Такова вкратце история мощей. Раку время от времени открывают, люди благоговейно смотрят на останки великого отца церкви и стараются улучить удобный момент, чтобы стащить оттуда маленькую косточку. В 1787 году герцогу Пармы отдали пяточную кость. Я смотрел на красивый мраморный ларец с костями, на череп с выкрашенными в черный цвет глазными впадинами и думал: «А много ли здесь осталось от самого святого?»
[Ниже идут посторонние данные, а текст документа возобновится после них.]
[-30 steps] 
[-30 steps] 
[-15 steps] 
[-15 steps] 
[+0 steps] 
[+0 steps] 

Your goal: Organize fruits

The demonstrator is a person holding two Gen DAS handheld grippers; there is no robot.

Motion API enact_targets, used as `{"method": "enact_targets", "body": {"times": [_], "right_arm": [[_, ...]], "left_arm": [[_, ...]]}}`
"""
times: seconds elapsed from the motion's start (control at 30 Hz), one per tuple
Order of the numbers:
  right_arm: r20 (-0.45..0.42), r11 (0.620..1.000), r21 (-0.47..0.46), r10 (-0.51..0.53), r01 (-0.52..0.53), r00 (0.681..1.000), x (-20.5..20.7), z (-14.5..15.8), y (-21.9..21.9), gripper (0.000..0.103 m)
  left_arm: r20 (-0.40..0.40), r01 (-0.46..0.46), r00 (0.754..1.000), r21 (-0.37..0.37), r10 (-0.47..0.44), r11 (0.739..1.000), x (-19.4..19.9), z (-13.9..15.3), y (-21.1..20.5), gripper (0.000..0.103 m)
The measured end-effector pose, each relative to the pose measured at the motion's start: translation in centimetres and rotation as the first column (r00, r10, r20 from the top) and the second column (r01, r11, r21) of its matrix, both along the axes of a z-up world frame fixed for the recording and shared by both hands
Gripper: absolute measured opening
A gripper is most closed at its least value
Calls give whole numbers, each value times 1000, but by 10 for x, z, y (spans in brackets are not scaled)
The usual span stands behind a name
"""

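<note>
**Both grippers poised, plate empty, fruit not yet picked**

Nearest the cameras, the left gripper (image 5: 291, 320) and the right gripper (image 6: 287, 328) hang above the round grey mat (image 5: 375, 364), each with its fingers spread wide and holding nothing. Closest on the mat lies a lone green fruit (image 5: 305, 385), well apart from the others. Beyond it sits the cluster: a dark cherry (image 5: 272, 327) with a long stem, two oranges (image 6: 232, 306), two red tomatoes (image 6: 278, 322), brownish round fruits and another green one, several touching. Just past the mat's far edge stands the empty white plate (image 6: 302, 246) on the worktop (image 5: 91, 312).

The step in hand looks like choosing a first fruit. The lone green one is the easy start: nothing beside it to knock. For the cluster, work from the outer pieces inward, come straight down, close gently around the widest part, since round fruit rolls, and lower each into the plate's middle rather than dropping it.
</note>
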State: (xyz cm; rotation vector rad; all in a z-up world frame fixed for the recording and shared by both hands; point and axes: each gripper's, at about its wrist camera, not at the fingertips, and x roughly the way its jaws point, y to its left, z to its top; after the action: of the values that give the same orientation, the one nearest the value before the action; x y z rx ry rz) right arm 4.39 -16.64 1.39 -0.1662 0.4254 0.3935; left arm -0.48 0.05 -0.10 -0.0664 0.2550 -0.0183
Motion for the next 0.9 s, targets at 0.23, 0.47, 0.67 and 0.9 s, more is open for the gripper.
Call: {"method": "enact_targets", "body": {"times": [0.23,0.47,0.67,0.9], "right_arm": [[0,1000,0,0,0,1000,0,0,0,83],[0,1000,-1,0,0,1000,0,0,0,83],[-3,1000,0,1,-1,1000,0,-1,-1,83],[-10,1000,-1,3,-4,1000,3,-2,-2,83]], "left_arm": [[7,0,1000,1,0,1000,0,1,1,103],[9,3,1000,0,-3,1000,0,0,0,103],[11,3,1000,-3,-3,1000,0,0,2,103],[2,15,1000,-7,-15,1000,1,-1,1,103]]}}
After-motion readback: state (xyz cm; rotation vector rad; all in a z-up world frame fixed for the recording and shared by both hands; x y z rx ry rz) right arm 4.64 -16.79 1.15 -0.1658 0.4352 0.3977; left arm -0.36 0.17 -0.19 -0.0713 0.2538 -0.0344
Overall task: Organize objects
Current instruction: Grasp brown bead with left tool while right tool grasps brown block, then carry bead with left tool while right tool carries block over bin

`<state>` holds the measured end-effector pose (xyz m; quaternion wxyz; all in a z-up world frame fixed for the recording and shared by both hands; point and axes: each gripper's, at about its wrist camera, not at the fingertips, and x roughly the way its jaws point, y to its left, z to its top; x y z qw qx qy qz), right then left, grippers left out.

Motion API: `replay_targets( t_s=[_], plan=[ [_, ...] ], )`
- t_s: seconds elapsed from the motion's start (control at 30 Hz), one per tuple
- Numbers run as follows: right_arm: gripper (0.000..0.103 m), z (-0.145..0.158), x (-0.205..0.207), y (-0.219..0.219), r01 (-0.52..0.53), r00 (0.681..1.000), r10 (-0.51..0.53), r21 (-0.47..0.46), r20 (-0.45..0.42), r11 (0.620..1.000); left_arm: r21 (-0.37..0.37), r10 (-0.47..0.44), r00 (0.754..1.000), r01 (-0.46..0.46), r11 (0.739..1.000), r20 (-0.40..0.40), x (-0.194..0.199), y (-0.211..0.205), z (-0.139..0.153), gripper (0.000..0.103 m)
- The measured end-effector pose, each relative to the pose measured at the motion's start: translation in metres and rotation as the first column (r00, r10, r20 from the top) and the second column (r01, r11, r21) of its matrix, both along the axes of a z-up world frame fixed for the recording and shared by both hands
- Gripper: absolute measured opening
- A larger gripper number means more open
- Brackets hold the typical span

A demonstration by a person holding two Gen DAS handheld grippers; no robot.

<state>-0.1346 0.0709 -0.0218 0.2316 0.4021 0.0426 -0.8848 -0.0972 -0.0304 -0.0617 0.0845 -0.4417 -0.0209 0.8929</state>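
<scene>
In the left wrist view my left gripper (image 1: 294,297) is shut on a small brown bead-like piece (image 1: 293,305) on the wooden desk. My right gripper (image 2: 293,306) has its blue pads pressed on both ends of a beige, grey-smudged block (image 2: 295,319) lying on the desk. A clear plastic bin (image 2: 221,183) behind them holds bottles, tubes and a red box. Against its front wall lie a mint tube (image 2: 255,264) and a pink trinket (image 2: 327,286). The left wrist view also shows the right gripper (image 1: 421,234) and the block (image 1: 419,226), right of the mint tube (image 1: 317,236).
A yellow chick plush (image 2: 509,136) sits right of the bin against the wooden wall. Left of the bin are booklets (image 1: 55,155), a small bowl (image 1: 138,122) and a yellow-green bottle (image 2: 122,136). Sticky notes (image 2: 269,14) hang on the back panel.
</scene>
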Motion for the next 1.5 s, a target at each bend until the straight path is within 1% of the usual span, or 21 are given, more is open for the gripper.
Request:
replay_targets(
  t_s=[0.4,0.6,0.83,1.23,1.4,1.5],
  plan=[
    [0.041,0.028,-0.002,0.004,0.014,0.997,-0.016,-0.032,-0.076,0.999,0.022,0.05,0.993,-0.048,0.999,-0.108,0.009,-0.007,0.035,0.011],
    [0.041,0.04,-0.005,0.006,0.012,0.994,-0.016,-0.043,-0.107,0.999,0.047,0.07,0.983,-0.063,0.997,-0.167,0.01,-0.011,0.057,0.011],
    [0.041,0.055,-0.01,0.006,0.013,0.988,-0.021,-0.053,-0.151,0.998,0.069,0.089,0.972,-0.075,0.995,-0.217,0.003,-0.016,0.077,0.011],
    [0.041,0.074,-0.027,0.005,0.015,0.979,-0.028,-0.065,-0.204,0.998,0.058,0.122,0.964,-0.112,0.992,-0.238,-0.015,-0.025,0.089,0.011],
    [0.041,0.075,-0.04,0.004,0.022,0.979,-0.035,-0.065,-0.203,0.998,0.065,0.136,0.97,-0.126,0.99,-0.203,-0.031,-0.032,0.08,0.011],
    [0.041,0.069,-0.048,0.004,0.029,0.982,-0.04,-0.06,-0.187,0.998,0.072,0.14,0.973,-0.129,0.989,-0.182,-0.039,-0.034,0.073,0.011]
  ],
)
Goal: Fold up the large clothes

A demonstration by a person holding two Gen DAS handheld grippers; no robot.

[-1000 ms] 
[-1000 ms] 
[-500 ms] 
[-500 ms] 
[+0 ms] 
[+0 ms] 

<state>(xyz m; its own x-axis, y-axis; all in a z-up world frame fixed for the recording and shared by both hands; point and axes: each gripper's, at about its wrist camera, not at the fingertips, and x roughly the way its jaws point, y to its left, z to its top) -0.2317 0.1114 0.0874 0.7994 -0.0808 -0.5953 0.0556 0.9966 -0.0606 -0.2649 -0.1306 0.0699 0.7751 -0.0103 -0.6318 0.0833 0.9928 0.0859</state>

Друг потащил меня в университет. Я увидел там ухоженные внутренние дворы, выдержанные в красновато-коричневой гамме цветов. Перегнувшись через балконную решетку, мы смотрели вниз. Аккуратно одетые студенты торопились на лекции.
— Должно быть, в XV веке и Оксфорд так выглядел, — сказал приятель. — Маленький, спокойный, никакого транспорта и, конечно же, никаких велосипедов.
В одном из дворов мы увидели статую Алессандро Вольта, самого известного университетского профессора XVIII столетия, имя которого всплывает каждый раз, когда мы покупаем электрическую лампочку.
— Ты осознаешь, — спросил приятель, — что история университета восходит к римским временам? Позднее Шарлемань был одним из его бенефициариев, а Ланфранк, который сделался епископом Кентерберийским, был уроженцем Павии и читал здесь право.
Нас поприветствовал преподаватель физики и пригласил в музей, где я увидел стеклянные колбы и металлические слоистые конструкции, которые помогли Вольту в его первых опытах. Не знаю, совершают ли электрики паломничество к усыпальницам своих богов. Если и совершают, то это то место, куда им необходимо прийти. Фантастическая коллекция стеклянных реторт, колб, цинковых и стальных емкостей, машин с медными кнопками и ручками из красного дерева, назначение которых непосвященному человеку придется долго объяснять. Преподаватель рассказал все же о первом химическом источнике тока — вольтовом столбе. Во время его объяснений я подумал, какими же цивилизованными были наши предки. Новый источник энергии не угрожал существованию человечества, не попал в руки мошенников и бандитов. Никто — насколько мне известно — не угрожал убить мир электрическим током. Игрушечная искра, вспыхнувшая в те дни в аудитории, та, с которой началось электричество, кажется сейчас, когда мы смотрим на нее из нашего атомного века, звездой на волшебной палочке феи, наблюдавшей за опытами Вольта. Среди всех великих изобретений электричество, как мне кажется, единственное, что не вызвало ни в ком озлобленности.